I am fascinated by rice burgers. A great way to use leftover rice is to make the rice into burger buns! I’m in the process of trying different approaches. The Youtube video in this post looks VERY interesting.
My issue is getting the rice to stick together. They are using potato starch to get the bond. I will be trying this approach.
In their recipe, they are using freshly steamed rice, which kind of defeats the whole point… I will be trying it with old rice, new rice, and whatever else.
By the way, I don’t think having the dog in the video was the best idea…
How to Make Rice Burgers (serves 2)
200g Steamed Rice (7.1 oz) (1 rice bun: 50g/1.8 oz)
1 tsp Potato Starch
100g Thin Beef Slices or substitute: pork or chicken (3.5 oz)
20g Carrot, cut into thin strips (0.7 oz)
20g String Bean Pods, sliced diagonally (0.7 oz)
40g Onion, sliced into thin wedges (1.4 oz)
Teriyaki Sauce (Approx. 2 tbsp)
½ tsp Sake
Toasted White Sesame Seeds
Green Leaf Lettuce
2 Hamburger Wrappers or waxed paper
The video is sponsored on youtube by JETRO, an organization promoting Japanese products overseas. To learn more about new Japanese food products check here: http://www.japanfoodshowcase.com/ (This URL is no longer valid).

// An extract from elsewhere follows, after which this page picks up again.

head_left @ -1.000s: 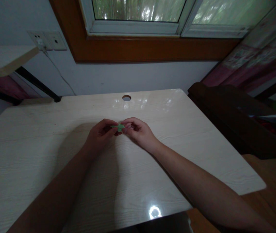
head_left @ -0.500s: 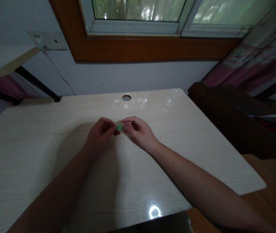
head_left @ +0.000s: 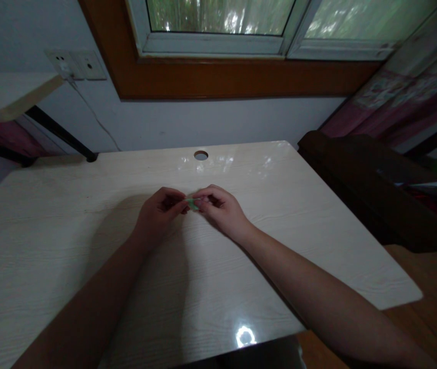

The above URL seems to no longer be valid. The address you would want to start with is: https://www.jetro.go.jp/en/videos/food.html
20170124 Update: I have tried the potato starch with traditional Japanese rice and the paddies dig hang together much better. I will have to play with the cooking time and temperature to get it just right. I also want to experiment with standard American white rice.